Python 3- check if buffered out bytes form a valid char

Question

I am porting some code from python 2.7 to 3.4.2, I am struck at the bytes vs string complication.

I read this 3rd point in the wolf's answer

Exactly n bytes may cause a break between logical multi-byte characters (such as \r\n in binary mode and, I think, a multi-byte character in Unicode) or some underlying data structure not known to you;

So, when I buffer read a file (say - 1 byte each time) & the very first characters happens to be a 6-byte unicode how do I figure out how many more bytes to be read? Because if I do not read till the complete char, it will be skipped from processing; as next time read(x) will read x bytes relative to it's last position (i.e. halfway between it char's byte equivalent)
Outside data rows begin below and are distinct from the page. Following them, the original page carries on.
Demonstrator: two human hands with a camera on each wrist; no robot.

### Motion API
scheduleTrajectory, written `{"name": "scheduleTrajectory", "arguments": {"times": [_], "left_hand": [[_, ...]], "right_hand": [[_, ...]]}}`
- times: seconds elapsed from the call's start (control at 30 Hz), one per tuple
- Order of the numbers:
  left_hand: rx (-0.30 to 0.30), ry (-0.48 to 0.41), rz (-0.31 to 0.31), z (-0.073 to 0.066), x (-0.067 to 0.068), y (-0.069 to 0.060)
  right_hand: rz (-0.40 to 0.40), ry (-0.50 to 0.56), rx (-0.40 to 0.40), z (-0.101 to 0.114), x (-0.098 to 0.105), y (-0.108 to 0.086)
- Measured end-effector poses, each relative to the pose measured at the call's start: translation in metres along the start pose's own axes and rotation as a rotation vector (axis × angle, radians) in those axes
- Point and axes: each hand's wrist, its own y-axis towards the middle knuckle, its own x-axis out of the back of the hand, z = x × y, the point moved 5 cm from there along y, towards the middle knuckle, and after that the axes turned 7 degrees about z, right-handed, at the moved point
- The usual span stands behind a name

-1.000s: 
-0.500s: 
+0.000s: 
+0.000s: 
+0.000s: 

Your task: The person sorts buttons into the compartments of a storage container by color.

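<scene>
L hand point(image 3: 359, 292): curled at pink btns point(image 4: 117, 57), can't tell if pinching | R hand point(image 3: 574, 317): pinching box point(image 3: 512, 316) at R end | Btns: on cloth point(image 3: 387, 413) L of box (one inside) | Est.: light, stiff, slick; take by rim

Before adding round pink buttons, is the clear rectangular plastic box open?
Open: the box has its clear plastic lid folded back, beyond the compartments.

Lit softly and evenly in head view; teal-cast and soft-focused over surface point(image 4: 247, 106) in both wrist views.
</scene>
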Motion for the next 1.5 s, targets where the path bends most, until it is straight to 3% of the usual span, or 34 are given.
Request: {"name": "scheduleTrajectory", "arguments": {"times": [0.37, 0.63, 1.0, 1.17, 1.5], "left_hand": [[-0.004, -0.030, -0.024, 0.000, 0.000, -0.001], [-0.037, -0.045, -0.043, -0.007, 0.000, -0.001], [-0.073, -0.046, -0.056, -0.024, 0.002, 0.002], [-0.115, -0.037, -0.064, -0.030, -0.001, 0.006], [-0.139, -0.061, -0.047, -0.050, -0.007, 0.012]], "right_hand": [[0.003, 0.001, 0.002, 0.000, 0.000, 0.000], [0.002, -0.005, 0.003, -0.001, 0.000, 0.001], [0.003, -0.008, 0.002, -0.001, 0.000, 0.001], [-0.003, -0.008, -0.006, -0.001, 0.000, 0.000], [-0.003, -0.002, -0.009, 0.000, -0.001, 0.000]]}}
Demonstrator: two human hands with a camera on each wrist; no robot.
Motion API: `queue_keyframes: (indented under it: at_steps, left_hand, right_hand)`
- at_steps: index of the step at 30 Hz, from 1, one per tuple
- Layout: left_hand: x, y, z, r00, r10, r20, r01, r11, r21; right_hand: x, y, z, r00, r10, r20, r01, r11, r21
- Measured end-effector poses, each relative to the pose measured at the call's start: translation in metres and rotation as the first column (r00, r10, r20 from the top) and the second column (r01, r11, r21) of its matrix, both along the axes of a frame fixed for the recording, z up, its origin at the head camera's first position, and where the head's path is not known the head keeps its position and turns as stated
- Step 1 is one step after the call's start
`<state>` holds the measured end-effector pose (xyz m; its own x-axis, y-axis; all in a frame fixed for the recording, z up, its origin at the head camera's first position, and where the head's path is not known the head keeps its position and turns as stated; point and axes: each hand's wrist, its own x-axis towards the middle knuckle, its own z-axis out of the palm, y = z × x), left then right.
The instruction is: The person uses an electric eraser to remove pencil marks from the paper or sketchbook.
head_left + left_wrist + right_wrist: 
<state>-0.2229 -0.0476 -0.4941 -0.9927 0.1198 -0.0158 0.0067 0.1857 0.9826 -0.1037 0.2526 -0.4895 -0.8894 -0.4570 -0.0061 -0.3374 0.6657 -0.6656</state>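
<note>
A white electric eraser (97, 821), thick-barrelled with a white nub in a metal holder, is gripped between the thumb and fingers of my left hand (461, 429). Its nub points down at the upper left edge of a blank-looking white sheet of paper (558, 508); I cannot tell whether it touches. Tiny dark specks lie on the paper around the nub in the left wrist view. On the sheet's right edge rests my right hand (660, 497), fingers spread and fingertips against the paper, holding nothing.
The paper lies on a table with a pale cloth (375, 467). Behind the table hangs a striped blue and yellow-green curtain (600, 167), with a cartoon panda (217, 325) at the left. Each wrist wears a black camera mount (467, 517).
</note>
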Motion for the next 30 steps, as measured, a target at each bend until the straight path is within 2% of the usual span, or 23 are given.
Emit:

I tried the following approach:

import sys, os

def getBlocks(inputFile, chunk_size=1024):
    while True:
        try:
            data=inputFile.read(chunk_size)
            if data:
                yield data
            else:
                break
        except IOError as strerror:
            print(strerror)
            break

def isValid(someletter):
    try:
        someletter.decode('utf-8', 'strict')
        return True
    except UnicodeDecodeError:
        return False

def main(src):
    aLetter = bytearray()
    with open(src, 'rb') as f:
        for aBlock in getBlocks(f, 1):
            aLetter.extend(aBlock)
            if isValid(aLetter):
                # print("char is now a valid one") # just for acknowledgement
                # do more
            else:
                aLetter.extend( getBlocks(f, 1) )

Questions:

Am I doomed if I try fileHandle.seek(-ve_value_here, 1)
Python must be having something in-built to deal with this, what is it?
how can I really test if the program meets its purpose of ensuring complete characters are read (right now I have only simple english files)
how can I determine best chunk_size to make program faster. I mean reading 1024 bytes where first 1023 bytes were 1-byte-representable-char & last was a 6-byter leaves me with the only option of reading 1 byte each time

Note: I can't prefer buffered reading as I do not know range of input file sizes in advance

Hi OP, did you send me an email? I got a suspicious looking email linking to this question, hence the question. — Lekensteyn, Jan 15 '15 at 16:20
@Lekensteyn Yup, sorry if you didn't appreciate it. Newbie here. On a side note- could you point me to some good resources? — RinkyPinku, Jan 17 '15 at 04:04
Oh feel free to mail me, but these signals made me think it was a spam mail: (1) addressing a second non-personal looking gmail address (2) a generic greeting (often used by spammers) and a very limited email body. Besides the python documentation itself, I have no other suggestions for resources on Unicode handling. — Lekensteyn, Jan 17 '15 at 10:12

Mark Tolonen · Accepted Answer · 2015-01-15T09:34:07.070

2

The answer to #2 will solve most of your issues. Use an IncrementalDecoder via codecs.getincrementaldecoder. The decoder maintains state and only outputs fully decoded sequences:

#!python3
import codecs
import sys
byte_string = '\u5000\u5001\u5002'.encode('utf8')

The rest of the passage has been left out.